The Play Store is the Android application store, a “safe” space from which we can download any application for our mobile device. In theory, the applications in this store are reviewed by Google so that we have that guarantee that the apps are safe and reliable and we do not take risks when downloading them from that store. However, more than once, Google’s security controls have proven to be ineffective at all. And again, the worst has happened again.
Security firm McAfee has released an advisory about a new security issue that has hit the Google app store. In total, as indicated by the security firm, 43 applications with hidden malware have been found, which in total add up to more than two and a half million installations.
The malware that hides within these applications what it does is load ads on the device when the screen is off. This is not only an annoyance for the user, but also results in a considerable drain on the battery, which can be depleted in a matter of hours. However, depending on the advertising that appears on the smartphone, it is also possible that they consume too much data from the 4G rate, and even try to trick us into carrying out a scam.
Initially, this threat has only been detected in applications related to streaming, calendars and news aggregators. And the general audience of the campaign is Korea, although it is very likely that the hackers have other campaigns in mind to infect users in other countries with similar techniques.
It is relatively easy to check if we are infected. First of all, if we have downloaded any of the apps that McAfee mentions, we are probably victims of these pirates. We can also check the battery consumption of the mobile and see which apps and processes use the most battery, especially when idle, to detect possible patterns that make us think that we are infected.
How pirates upload Android apps with malware
When an Android app developer uploads an app, Google’s AI reviews it. If everything is correct, it usually happens by the way, especially if it is an update (and not a new app). If there is even the slightest suspicion, the app is manually reviewed by the company’s own engineers to decide if it is good, and it is allowed to pass, or if it is dangerous and its publication is blocked.

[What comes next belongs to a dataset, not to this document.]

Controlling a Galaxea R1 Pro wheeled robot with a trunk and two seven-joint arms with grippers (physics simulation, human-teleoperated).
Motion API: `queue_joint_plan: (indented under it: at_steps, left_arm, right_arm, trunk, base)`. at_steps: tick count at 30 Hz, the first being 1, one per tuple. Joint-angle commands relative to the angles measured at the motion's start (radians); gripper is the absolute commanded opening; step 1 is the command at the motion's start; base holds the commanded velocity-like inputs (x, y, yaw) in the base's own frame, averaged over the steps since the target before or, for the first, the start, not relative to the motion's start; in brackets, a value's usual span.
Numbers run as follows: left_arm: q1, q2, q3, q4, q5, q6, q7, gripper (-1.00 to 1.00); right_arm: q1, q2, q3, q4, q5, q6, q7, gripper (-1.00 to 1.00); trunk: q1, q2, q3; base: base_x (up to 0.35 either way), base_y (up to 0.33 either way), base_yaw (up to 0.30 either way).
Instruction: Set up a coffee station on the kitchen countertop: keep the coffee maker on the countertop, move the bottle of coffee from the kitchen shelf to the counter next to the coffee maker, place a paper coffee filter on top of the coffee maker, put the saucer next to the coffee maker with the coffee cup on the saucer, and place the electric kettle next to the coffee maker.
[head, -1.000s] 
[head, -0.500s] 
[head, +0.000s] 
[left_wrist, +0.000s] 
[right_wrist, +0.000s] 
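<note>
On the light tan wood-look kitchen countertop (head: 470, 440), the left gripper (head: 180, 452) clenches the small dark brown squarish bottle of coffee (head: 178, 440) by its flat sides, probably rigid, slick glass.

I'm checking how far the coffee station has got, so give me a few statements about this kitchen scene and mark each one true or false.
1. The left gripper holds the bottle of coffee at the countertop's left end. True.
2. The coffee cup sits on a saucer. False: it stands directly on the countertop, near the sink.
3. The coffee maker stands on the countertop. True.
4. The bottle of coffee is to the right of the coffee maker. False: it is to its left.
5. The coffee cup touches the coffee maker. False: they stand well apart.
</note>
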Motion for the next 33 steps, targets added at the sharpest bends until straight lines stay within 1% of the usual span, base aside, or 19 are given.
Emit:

So how can these things happen? Very easy. Hackers use code that can be altered remotely. In this case, through Firebase Storage or through messages sent to the app remotely. In this way, when the app is uploaded to the store, it is completely harmless. But when it is downloaded, and connected to Firebase or the hacker’s control server, the code mutates, and it becomes a malicious app.
Despite this, part of the blame lies with Google, since for these types of apps to work they need very aggressive Android permissions (such as running without battery control, or showing overlapping windows, a technique used by banking Trojans). permits that, as standard, should raise suspicions when passing the store controls.